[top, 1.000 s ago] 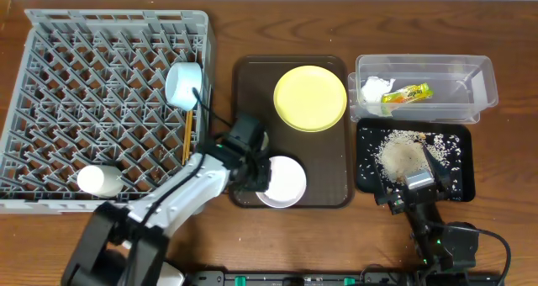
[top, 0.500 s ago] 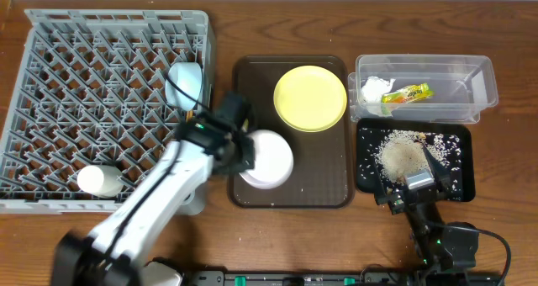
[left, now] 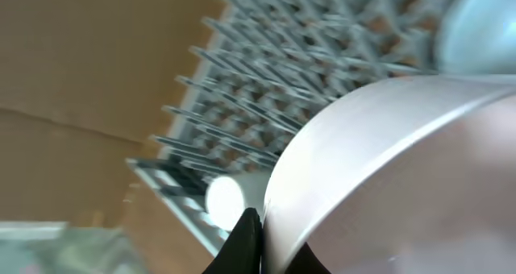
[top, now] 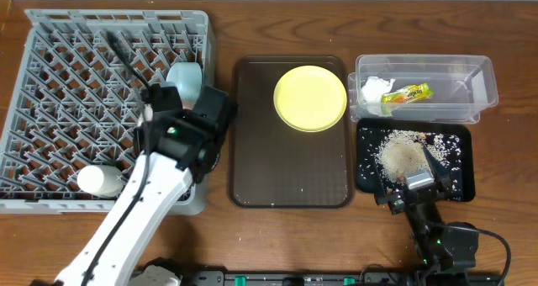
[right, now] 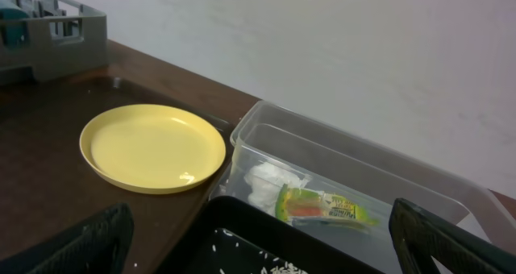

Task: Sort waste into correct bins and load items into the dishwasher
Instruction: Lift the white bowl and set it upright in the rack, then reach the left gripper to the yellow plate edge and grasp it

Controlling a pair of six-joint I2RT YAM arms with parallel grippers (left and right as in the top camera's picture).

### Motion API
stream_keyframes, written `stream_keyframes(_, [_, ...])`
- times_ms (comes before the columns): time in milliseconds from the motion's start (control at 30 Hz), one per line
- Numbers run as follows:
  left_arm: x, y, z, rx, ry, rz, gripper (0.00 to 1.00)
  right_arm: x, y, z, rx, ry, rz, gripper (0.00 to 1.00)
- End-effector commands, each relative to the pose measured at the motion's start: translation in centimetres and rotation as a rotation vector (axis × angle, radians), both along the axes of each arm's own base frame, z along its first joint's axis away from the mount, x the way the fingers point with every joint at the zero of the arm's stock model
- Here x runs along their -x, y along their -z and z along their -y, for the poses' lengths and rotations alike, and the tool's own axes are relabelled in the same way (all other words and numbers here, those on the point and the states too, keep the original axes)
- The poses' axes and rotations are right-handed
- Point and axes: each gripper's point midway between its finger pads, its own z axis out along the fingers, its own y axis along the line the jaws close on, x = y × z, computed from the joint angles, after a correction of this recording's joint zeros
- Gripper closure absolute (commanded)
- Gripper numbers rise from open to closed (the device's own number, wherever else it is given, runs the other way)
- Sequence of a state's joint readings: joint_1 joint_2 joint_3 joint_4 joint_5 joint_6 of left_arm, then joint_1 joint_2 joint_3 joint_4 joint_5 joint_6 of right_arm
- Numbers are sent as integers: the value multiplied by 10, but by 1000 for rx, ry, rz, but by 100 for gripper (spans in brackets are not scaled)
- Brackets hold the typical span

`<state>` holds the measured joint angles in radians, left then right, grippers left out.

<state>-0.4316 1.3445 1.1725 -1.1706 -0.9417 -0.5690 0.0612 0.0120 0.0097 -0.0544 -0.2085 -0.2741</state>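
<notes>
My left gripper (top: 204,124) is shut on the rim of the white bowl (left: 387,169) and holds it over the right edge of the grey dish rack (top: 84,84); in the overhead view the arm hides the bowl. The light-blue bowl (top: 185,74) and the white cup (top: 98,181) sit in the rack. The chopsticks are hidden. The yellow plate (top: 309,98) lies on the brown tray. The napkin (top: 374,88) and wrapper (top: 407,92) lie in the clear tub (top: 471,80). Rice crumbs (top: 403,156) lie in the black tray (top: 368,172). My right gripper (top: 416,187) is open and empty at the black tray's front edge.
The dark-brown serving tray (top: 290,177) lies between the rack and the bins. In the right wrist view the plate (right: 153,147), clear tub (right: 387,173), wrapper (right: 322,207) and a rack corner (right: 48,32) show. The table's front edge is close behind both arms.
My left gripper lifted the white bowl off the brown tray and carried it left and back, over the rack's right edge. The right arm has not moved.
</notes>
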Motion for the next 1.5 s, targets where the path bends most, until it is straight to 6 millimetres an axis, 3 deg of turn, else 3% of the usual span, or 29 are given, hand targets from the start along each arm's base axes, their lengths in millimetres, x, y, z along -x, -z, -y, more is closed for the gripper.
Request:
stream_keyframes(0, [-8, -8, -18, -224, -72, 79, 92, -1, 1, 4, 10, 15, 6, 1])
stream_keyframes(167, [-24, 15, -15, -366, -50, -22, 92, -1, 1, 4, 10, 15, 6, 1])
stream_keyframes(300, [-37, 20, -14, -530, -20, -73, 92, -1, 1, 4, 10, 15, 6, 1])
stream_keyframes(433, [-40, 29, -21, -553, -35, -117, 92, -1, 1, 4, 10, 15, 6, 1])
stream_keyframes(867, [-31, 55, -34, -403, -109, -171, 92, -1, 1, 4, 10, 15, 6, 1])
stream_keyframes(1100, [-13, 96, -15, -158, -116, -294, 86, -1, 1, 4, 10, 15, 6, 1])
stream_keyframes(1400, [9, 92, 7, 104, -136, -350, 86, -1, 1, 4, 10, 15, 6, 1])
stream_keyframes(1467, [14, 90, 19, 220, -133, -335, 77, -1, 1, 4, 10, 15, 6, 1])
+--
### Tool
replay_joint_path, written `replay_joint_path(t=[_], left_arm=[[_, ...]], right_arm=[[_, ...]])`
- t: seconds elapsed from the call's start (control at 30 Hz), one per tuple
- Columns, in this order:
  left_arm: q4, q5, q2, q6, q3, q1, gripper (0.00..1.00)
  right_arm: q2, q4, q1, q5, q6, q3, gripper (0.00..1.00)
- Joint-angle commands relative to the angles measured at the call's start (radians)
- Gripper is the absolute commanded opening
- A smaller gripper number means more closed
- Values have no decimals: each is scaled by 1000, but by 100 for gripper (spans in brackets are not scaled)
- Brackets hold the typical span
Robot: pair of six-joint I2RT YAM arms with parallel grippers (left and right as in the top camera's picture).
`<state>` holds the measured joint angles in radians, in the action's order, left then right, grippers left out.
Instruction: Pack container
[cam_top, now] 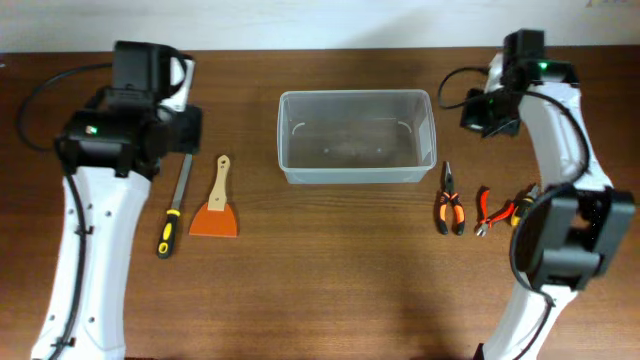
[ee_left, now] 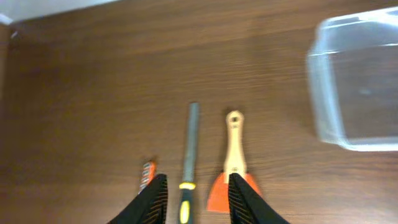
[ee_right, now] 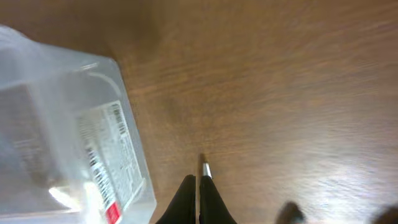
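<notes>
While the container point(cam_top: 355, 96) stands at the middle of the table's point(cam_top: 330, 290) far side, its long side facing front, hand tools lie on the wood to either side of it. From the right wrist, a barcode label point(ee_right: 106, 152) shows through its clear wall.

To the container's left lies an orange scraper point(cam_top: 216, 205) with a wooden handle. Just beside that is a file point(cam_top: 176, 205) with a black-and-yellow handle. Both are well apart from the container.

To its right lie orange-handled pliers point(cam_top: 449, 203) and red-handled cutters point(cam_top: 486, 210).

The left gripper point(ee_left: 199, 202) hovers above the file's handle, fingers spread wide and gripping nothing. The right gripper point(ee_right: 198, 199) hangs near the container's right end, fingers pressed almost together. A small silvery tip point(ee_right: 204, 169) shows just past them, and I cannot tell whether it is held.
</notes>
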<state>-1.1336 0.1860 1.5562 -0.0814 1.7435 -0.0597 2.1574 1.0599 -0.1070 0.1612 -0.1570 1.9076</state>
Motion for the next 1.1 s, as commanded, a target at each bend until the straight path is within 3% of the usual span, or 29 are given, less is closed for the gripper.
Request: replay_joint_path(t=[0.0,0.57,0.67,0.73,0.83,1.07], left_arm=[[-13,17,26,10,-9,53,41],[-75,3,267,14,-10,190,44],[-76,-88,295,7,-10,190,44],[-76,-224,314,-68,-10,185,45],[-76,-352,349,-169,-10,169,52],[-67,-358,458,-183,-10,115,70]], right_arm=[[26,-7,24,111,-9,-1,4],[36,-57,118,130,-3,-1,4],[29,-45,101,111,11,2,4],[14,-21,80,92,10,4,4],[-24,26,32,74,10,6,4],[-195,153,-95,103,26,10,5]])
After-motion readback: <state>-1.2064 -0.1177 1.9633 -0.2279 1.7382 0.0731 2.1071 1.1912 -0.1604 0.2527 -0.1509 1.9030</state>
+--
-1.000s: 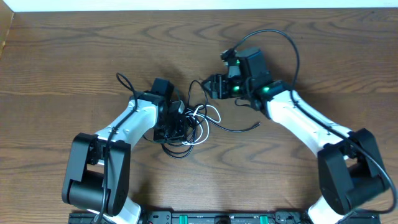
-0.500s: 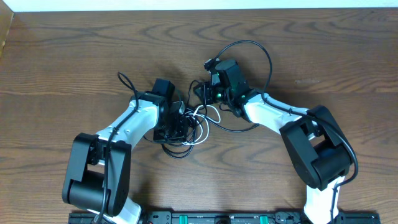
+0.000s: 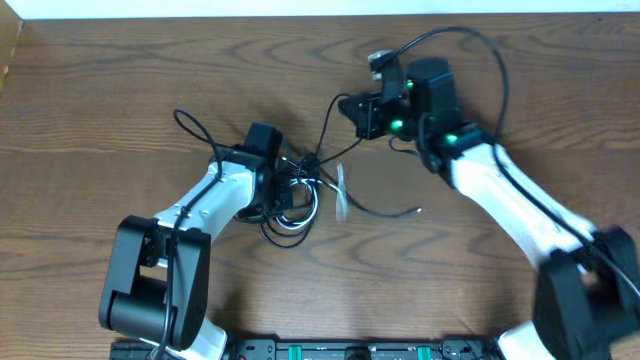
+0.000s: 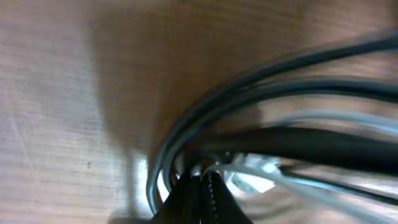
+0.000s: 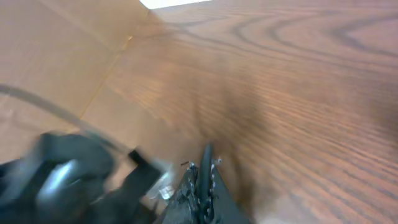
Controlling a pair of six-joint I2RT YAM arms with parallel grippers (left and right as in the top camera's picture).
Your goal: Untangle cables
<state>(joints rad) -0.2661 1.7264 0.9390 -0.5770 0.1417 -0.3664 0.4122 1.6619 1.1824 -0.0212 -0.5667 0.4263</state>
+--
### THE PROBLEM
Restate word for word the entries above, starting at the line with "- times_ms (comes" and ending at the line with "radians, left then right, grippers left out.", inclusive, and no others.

### TASK RESULT
- times_ms (comes before the columns): time in milliseconds from the motion's start (control at 30 Hz), one per line
- Numbers run as follows:
  left_arm: x, y, z, rx, ry, rz, gripper (0.00 to 1.00)
  right_arm: x, y, z, rx, ry, rz, gripper (0.00 to 1.00)
- End-effector commands, each relative to the pose measured at the motion's start: translation in centimetres and rotation as a rotation vector (axis × angle, radians), both along the axes of each arm's own base frame, z along its first joint's axis away from the mount, x the way the fingers point with every joint at the zero of the arm's stock model
- Here x runs along their -x, y along their -z and z along their -y, for the poses' lengths and rotations alike, and the tool's own axes are relabelled in the same way (all other words and numbers here, those on the point and the states too, keep the original axes)
- The poses' axes and rotations are right-handed
- Point and axes: each gripper's point midway between its finger pads, its own z axis out along the fingers, its own y axis along the line the jaws close on, x = y × z, computed from the joint angles, after a correction of this recording's joint zeros
- Gripper closure absolute (commanded)
- Gripper numbers rise from open to closed (the device's own number, wherever else it is given, runs the other way)
- Sequence of a state's joint readings: joint_1 joint_2 joint_3 joint_4 joint_5 joint_6 of left_arm, then joint_1 joint_2 joint_3 joint_4 joint_5 joint_6 of right_arm
- Numbers are sent as integers: the value multiplied by 10, but by 1000 for rx, ry, rz, but by 100 for gripper (spans in brackets are not scaled)
- Brackets hold the typical span

`<state>` holds the measured joint angles in radians, left then right, grippers left out.

Nothing remains to be added to this answer.